:: Your goal ::
Give back exactly the lines of the entries below from the line with "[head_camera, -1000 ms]" to the line with "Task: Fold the", inclusive, and only those.

(Data to use begins)

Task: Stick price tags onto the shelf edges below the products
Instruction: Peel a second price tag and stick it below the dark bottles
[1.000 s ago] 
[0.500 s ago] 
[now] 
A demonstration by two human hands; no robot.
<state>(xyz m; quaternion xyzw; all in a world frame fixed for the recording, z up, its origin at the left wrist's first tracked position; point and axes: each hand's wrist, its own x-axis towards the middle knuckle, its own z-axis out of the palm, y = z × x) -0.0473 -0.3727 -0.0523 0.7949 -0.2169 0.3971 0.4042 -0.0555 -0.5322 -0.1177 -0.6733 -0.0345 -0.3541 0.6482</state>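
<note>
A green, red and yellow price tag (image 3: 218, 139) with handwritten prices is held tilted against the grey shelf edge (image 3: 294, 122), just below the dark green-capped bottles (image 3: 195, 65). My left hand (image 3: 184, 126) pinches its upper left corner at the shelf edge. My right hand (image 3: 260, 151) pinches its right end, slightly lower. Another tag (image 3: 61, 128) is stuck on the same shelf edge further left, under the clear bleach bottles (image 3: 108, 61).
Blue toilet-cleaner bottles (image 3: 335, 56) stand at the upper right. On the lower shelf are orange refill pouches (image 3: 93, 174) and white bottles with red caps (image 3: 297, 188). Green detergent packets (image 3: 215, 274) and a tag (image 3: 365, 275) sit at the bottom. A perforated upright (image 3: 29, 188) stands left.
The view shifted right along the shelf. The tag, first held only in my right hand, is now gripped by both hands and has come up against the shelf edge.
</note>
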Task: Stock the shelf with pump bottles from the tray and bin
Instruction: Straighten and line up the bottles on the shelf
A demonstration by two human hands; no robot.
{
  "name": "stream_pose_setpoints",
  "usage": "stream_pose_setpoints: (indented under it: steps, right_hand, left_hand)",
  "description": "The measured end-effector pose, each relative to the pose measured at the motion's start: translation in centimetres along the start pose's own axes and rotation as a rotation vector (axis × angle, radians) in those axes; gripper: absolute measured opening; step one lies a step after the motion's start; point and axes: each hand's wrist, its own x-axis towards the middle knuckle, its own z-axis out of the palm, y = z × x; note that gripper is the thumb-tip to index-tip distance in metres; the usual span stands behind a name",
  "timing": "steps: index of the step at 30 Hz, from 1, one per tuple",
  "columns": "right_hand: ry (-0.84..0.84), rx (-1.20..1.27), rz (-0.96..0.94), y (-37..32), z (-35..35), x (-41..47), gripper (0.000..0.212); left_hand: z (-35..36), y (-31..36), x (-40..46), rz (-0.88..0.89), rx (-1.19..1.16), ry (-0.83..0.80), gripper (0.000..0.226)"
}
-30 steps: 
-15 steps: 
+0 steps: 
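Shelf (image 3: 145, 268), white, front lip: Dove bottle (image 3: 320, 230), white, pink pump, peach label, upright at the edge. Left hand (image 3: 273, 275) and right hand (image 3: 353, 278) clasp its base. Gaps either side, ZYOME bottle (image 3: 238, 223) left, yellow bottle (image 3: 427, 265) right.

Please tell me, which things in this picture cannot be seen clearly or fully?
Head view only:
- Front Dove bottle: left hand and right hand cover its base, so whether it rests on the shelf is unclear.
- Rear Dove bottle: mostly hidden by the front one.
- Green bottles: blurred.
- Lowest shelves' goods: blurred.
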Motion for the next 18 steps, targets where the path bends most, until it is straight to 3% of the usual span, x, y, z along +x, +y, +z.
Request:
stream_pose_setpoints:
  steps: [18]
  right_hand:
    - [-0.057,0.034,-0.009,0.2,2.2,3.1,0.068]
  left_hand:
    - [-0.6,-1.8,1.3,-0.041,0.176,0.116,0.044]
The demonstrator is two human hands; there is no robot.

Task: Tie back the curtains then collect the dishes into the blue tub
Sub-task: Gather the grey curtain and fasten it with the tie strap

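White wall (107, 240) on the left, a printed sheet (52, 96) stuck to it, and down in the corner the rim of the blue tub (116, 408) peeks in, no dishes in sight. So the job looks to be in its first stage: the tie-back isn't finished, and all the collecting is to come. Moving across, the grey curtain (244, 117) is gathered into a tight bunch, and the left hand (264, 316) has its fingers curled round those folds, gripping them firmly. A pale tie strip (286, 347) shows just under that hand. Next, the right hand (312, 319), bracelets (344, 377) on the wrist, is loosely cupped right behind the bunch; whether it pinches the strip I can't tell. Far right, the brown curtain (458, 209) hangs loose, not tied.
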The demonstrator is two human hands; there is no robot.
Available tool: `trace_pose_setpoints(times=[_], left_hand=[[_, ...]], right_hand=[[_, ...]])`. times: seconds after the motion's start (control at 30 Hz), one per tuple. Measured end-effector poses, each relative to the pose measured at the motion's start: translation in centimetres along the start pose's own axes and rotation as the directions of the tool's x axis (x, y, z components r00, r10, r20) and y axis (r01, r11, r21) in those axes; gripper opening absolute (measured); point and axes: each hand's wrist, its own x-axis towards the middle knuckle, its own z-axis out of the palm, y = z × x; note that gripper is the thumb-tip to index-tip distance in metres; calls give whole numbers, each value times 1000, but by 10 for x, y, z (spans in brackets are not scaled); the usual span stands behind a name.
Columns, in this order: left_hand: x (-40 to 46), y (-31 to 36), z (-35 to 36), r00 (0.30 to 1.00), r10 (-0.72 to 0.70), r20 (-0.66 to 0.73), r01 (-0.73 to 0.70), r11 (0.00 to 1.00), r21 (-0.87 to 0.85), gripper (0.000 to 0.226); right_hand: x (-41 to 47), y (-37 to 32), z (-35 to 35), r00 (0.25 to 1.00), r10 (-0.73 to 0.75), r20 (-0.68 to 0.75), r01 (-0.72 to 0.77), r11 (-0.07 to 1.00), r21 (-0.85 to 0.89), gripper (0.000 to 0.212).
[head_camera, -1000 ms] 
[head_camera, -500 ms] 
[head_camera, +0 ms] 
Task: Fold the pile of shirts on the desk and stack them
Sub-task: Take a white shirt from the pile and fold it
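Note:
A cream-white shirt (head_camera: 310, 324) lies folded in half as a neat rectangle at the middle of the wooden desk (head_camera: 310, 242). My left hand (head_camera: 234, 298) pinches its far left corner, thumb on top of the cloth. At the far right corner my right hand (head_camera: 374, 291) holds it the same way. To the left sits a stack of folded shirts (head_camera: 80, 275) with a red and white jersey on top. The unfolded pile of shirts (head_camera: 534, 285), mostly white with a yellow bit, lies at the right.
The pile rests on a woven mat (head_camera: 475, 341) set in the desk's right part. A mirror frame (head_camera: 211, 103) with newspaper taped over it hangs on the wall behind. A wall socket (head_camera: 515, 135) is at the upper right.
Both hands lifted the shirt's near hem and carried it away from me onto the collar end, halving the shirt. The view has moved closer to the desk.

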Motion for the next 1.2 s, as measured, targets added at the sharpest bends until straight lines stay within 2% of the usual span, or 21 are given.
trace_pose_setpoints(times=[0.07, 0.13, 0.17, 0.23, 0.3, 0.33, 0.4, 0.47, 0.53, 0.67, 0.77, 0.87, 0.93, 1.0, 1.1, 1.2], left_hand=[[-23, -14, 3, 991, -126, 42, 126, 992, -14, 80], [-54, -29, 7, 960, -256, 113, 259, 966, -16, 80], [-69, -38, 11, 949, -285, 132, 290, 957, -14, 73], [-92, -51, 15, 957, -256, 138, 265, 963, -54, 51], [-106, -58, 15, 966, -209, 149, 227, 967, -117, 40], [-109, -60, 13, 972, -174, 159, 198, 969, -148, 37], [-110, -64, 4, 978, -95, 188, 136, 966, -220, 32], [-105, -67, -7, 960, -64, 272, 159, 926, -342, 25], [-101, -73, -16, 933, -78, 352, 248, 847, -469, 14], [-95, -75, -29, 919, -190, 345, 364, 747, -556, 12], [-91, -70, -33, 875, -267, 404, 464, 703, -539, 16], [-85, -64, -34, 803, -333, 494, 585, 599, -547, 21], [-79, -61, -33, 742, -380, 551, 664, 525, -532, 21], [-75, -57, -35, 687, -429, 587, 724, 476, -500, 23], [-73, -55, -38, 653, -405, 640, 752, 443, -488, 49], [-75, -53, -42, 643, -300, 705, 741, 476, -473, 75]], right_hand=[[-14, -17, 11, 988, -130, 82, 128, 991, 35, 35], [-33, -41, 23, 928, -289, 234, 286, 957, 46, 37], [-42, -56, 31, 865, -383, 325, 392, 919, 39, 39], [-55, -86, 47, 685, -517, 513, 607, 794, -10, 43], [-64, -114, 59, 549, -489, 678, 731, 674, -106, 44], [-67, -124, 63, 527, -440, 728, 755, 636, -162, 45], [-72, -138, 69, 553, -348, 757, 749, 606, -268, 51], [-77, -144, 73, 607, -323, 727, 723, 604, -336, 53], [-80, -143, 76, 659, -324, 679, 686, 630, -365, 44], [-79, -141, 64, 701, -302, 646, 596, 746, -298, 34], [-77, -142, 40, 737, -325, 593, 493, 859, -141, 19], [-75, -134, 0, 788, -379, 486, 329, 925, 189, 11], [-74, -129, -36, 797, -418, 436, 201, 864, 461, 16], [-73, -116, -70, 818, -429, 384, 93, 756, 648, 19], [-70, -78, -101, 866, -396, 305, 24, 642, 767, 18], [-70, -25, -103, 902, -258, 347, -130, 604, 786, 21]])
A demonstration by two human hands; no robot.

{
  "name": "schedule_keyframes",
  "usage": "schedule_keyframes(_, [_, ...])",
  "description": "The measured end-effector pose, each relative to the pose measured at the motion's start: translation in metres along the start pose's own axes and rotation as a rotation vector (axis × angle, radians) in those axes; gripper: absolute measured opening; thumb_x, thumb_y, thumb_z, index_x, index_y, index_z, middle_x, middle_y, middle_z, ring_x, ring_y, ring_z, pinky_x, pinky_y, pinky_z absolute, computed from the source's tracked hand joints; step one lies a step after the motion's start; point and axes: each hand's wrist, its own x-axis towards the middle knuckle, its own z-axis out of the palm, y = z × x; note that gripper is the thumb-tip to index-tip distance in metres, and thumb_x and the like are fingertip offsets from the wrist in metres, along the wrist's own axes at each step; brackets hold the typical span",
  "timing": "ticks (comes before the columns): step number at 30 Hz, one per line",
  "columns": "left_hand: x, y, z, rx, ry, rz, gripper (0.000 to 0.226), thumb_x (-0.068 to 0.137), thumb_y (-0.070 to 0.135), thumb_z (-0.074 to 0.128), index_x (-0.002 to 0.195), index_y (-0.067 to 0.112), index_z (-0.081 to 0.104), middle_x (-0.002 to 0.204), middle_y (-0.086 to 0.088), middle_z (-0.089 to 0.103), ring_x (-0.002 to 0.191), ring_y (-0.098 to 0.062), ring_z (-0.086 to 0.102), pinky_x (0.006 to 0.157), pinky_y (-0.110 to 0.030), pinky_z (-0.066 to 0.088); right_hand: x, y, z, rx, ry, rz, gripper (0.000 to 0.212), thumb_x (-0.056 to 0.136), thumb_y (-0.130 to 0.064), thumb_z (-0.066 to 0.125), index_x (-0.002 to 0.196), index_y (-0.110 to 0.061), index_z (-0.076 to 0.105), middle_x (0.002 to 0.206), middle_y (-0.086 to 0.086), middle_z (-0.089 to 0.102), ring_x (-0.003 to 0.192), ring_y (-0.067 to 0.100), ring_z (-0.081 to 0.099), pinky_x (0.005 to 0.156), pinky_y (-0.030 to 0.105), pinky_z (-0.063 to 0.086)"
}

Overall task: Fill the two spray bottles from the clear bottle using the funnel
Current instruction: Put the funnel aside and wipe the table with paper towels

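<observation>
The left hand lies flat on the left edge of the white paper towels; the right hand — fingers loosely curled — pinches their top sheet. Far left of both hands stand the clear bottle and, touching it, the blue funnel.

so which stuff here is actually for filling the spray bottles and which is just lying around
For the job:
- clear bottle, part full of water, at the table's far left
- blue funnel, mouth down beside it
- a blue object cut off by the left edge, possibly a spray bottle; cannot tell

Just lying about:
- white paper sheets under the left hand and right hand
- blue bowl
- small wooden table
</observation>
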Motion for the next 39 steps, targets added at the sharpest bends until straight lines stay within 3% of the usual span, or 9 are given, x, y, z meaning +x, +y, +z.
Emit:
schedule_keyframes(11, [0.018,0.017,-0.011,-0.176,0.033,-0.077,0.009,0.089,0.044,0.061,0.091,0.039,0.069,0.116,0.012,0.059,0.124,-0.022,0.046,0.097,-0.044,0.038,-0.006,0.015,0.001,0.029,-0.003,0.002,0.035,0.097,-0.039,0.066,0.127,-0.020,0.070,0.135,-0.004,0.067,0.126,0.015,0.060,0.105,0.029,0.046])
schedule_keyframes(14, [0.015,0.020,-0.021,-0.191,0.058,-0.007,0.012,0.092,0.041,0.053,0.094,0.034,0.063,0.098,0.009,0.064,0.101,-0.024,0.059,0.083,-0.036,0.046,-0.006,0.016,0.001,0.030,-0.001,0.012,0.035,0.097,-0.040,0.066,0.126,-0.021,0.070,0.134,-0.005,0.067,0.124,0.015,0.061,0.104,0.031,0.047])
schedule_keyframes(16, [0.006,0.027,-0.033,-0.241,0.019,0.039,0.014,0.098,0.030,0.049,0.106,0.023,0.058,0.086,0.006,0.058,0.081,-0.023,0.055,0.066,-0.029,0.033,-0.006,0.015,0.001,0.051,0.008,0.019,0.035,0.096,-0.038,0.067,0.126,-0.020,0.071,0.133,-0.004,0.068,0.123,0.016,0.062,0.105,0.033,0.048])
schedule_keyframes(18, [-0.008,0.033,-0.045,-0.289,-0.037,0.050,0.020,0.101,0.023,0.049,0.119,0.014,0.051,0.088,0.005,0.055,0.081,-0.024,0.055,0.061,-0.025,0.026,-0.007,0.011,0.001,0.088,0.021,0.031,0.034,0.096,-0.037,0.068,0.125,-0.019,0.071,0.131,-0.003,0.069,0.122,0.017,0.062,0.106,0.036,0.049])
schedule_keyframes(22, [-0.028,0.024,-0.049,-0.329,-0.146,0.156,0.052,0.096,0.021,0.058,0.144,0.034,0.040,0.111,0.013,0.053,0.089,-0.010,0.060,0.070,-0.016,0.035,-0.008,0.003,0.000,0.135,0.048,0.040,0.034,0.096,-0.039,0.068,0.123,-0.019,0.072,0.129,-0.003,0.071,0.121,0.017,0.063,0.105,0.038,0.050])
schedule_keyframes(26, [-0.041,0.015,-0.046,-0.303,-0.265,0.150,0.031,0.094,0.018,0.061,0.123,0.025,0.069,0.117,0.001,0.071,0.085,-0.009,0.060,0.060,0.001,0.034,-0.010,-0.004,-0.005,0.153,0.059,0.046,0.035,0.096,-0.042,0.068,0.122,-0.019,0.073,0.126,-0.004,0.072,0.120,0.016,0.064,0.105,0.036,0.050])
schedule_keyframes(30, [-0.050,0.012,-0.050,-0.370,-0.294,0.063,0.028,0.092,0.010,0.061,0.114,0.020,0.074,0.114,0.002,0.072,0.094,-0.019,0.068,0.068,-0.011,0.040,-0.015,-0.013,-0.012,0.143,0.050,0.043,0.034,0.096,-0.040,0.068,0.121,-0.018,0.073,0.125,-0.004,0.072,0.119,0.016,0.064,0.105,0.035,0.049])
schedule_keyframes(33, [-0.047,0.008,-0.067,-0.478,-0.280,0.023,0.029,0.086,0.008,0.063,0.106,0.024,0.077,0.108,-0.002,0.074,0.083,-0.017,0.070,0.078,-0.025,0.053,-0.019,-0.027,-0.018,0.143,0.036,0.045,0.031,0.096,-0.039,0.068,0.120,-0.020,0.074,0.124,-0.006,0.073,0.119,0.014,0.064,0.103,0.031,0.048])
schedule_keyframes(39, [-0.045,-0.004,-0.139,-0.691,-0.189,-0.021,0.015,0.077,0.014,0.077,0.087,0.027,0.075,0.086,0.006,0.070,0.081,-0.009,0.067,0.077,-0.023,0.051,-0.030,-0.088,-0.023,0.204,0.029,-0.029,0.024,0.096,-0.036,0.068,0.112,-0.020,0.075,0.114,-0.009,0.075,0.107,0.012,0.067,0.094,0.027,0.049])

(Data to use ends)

:: Task answer ::
[head_camera, -1000 ms] 
[head_camera, -500 ms] 
[head_camera, +0 ms] 
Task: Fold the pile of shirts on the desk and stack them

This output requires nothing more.